18.12.2018 - 15:35 Uhr
Weiden in der OberpfalzOberpfalz

Heiter, besinnlich und voller Tatendrang

Ein buntes Programm erwartet die Besucher des HPZ Irchenrieth in der Max-Reger-Halle. "Wir haben noch viel vor", verkündet Schulleiterin Petra Rothmund.

Farbenfroh und auch besinnlich stimmt das HPZ Irchenrieth bei ihrer Weihnachtsfeier in der Max-Reger-Halle in Weiden auf das bevorstehende Fest ein. Der Werkstattchor erfreut mit Liedbeiträgen.
von Autor GRMProfil

"Tauchen Sie mit uns ein in die Weihnachtszeit und lassen sie den Alltag hinter sich", wünschte stellvertretende Aufsichtsratsvorsitzende Birgit Reil bei der Weihnachtsfeier des Heilpädagogischen Zentrums (HPZ) Irchenrieth in der voll besetzten Max-Reger-Halle in Weiden. Dabei bildeten die zahlreichen Vertreter von Kirchen, Politik, Behörden, Gesellschaft und Geschäftspartnern zusammen mit den Betreuten mit Angehörigen und den Bediensteten und Verantwortlichen aus dem HPZ einen großartigen Rahmen für diese beeindruckende Feier.
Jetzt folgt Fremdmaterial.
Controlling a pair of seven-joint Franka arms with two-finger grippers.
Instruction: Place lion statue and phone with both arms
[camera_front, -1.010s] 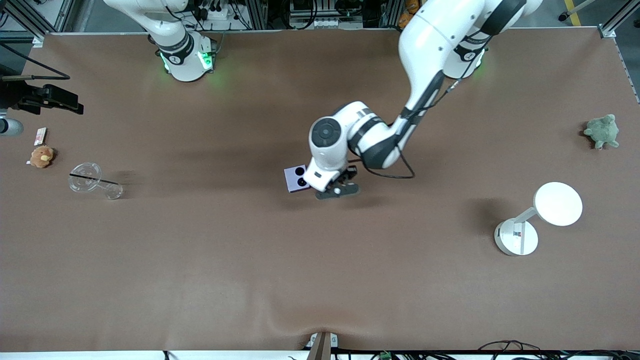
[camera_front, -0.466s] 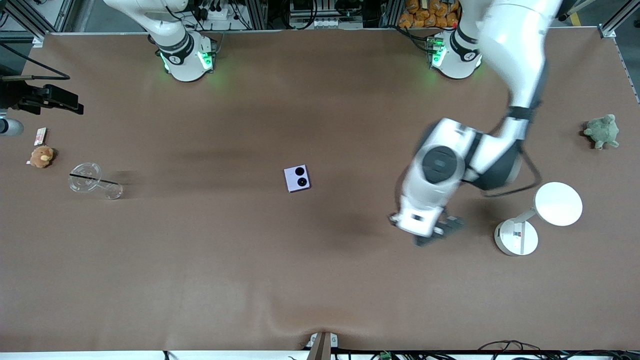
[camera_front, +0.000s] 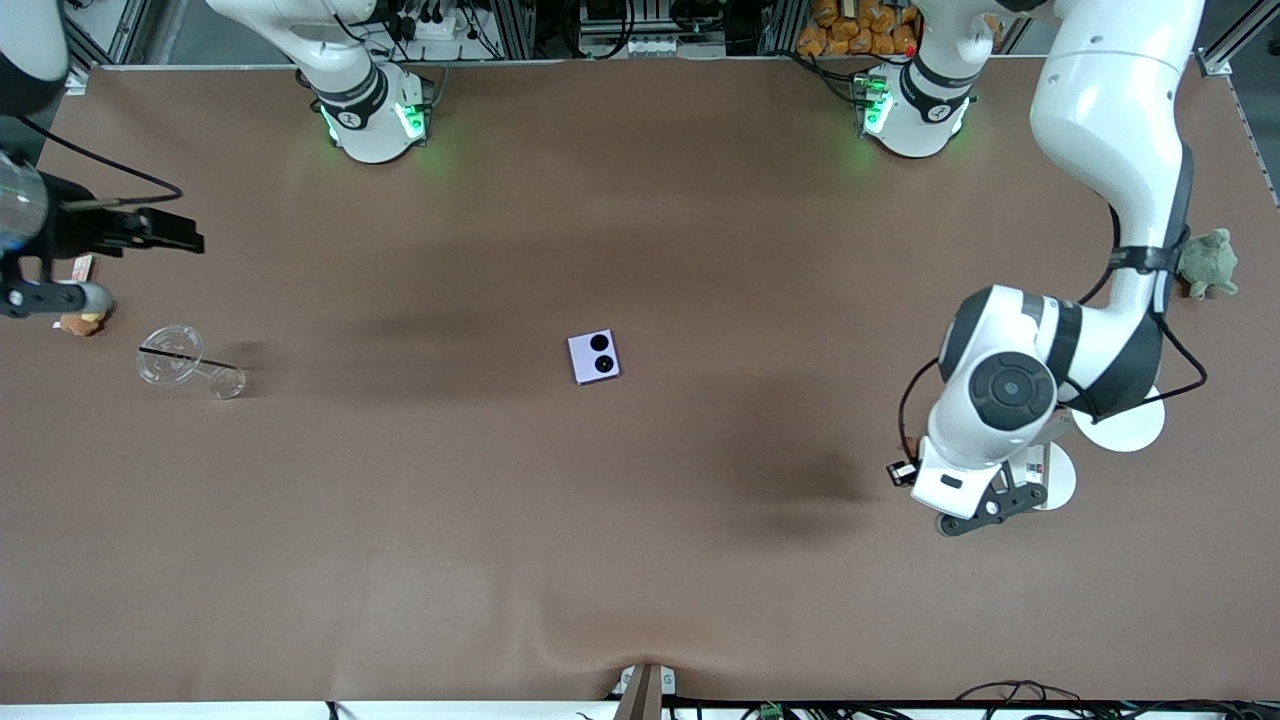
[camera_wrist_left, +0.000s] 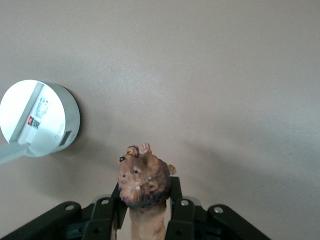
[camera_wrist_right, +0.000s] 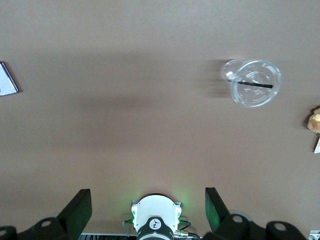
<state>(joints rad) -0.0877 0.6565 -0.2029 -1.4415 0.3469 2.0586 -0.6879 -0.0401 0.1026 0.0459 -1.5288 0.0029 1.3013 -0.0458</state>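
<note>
The lion statue (camera_wrist_left: 144, 182), brown with a darker mane, is clamped between the fingers (camera_wrist_left: 176, 197) of my left gripper (camera_wrist_left: 146, 196). In the front view that gripper (camera_front: 983, 508) hangs low over the table beside a white stand, and the hand hides the lion. The phone (camera_front: 594, 357), a pale-lavender square with two black circles, lies flat at the table's middle, and its corner shows in the right wrist view (camera_wrist_right: 7, 80). My right gripper (camera_front: 170, 234) is open and empty, high over the right arm's end of the table.
A white stand with a round base (camera_front: 1058, 478) and a disc (camera_front: 1125, 425) is beside the left gripper; the base also shows in the left wrist view (camera_wrist_left: 42, 119). A green plush toy (camera_front: 1207, 262) lies near the arm. A clear cup (camera_front: 183, 360), tan plush toy (camera_front: 82, 322) and small card (camera_front: 80, 267) lie under the right gripper.
My left arm swung away from the phone toward its own end of the table, carrying the lion to the white stand. The right hand came further into view. The phone stayed put.
</note>
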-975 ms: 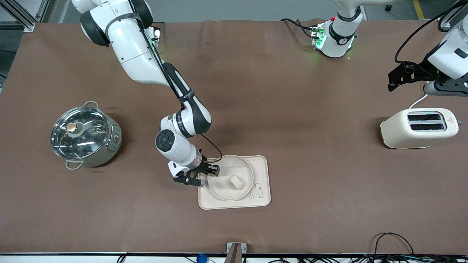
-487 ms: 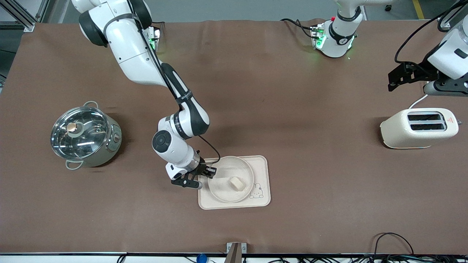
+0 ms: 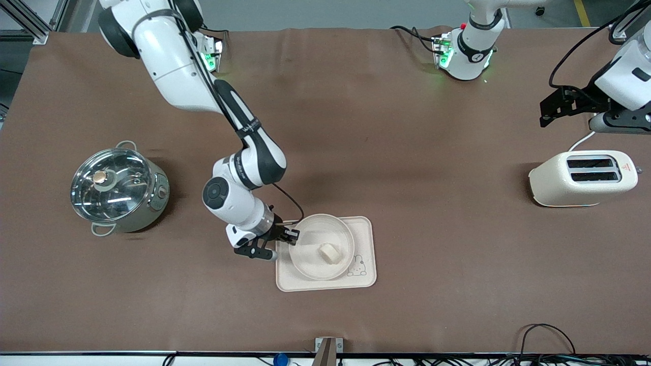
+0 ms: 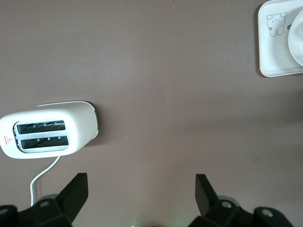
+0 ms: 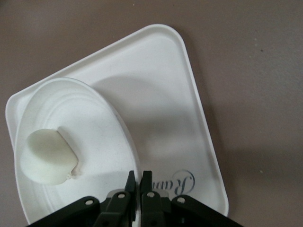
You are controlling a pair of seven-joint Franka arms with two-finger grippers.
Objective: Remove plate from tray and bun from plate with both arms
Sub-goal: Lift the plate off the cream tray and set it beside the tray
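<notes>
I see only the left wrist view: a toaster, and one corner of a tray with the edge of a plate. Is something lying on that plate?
Observer: Yes, the bun lies in the plate, over the tray.
Operator: My left claw waits open over the table by the toaster. Where is the right claw?
Observer: The right claw is shut on the plate's rim, at the side toward the right arm's end of the table.
Operator: Is the plate lying flat on the tray?
Observer: It looks tilted in the right wrist view, with a shadow under it on the tray.
</notes>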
Schwungvoll eröffnete die HPZ-Band "Quer Beat" das Programm, durch das Schulleiterin Petra Rothmund führte. Vorstandsvorsitzender Helmut Dörfler freute sich in seiner Begrüßung über den zahlreichen Besuch und dankte allen Mitwirkenden vor und hinter den Kulissen. Die Förderstätte stellte in einem Schattenspiel anschaulich die Weihnachtsgeschichte von der Herbergssuche bis zur Anbetung in der Krippe durch die Hirten dar. Dass im HPZ ein breites Spektrum an Sportmöglichkeiten angeboten wird, zeigte die Präsentation "Sportjahr 2018" des HPZ-RehaSport-Vereins. Aktivitäten und Erfolge wurden in Bildern von Nordic-Walking, Schwimmen, Fußball und Turnen bis hin zu Boccia und Teilnahmen an nationalen und internationalen Wettbewerben gezeigt. Großen Beifall gab es - wie auch für alle anderen Akteure - für die Musikgruppen der Förderschule mit dem Vortrag "Zwei kleine Wölfe".

"Dem HPZ geht es gut, wir sind ständig am Wachsen", hob stellvertretende Aufsichtsratsvorsitzende Birgit Reil in ihrem Rückblick hervor. Sie erinnerte an den Bau der Förderstätte und die Sanierung im Werkstattbereich. "Das Kinderprojekt ist im Bau, und es ist schön zu sehen, wie es Formen annimmt." Wohnheimplätze würden immer mehr benötigt, sagte sie mit Blick aufs kommende Jahr. Man sei auf einem guten Weg, auch mit dezentralen Lösungen. "Es gibt noch viel zu tun", bat sie um weitere Unterstützung. Lob gab es für die wertvolle Arbeit in den verschiedenen Sportabteilungen und die wichtige Inklusionsarbeit in den Außenklassen in den Schulen in Pirk und Rothenstadt. Anerkennung zollte sie den "Künstlern und der Regie" dieser Weihnachtsfeier.

Den Dankesworten schloss sich Vorstandsvorsitzender Helmut Dörfler an. "Wir kommen gut zurecht", beschrieb er die derzeitige Situation im HPZ. Trotz gesetzlicher Neuerungen blickte er zuversichtlich und positiv in die Zukunft. "Das neue Jahr bleibt spannend, aber wir werden das gut schaffen."

Ein musikalisches Highlight boten die beiden Musiker von "Quer Beat" Christian Meier (Gesang) und Adrian Goldfuß (Gitarre) mit dem Liedvortrag "Amoi seg ma uns wieder" von Andreas Gabalier. In "Oma Brigittes Weihnachten" zeigten die Darsteller aus den Wohnstätten eine traurige Oma, der drohte, das Fest der Liebe alleine verbringen zu müssen. Doch verschiedene Besucher bescherten ihr doch noch ein fröhliches Fest. Beschwingt beendete der Werkstattchor in farbenfrohen Kostümen das Programm mit den Liedern "Jingle Bells" und "Feliz Navidad". Traditionell stimmten zum Schluss alle Anwesenden bei "O du fröhliche, o du selige, gnadenbringende Weihnachtszeit" mit ein.

Die Darsteller aus den Wohnstätten des HPZ Irchenrieth erfreuen mit dem Stück "Oma Brigittes Weihnachten".
Christian Meier (links) und Adrian Goldfuß (rechts) setzen mit "Amoi seg ma uns wieder" ein musikalisches Highlight.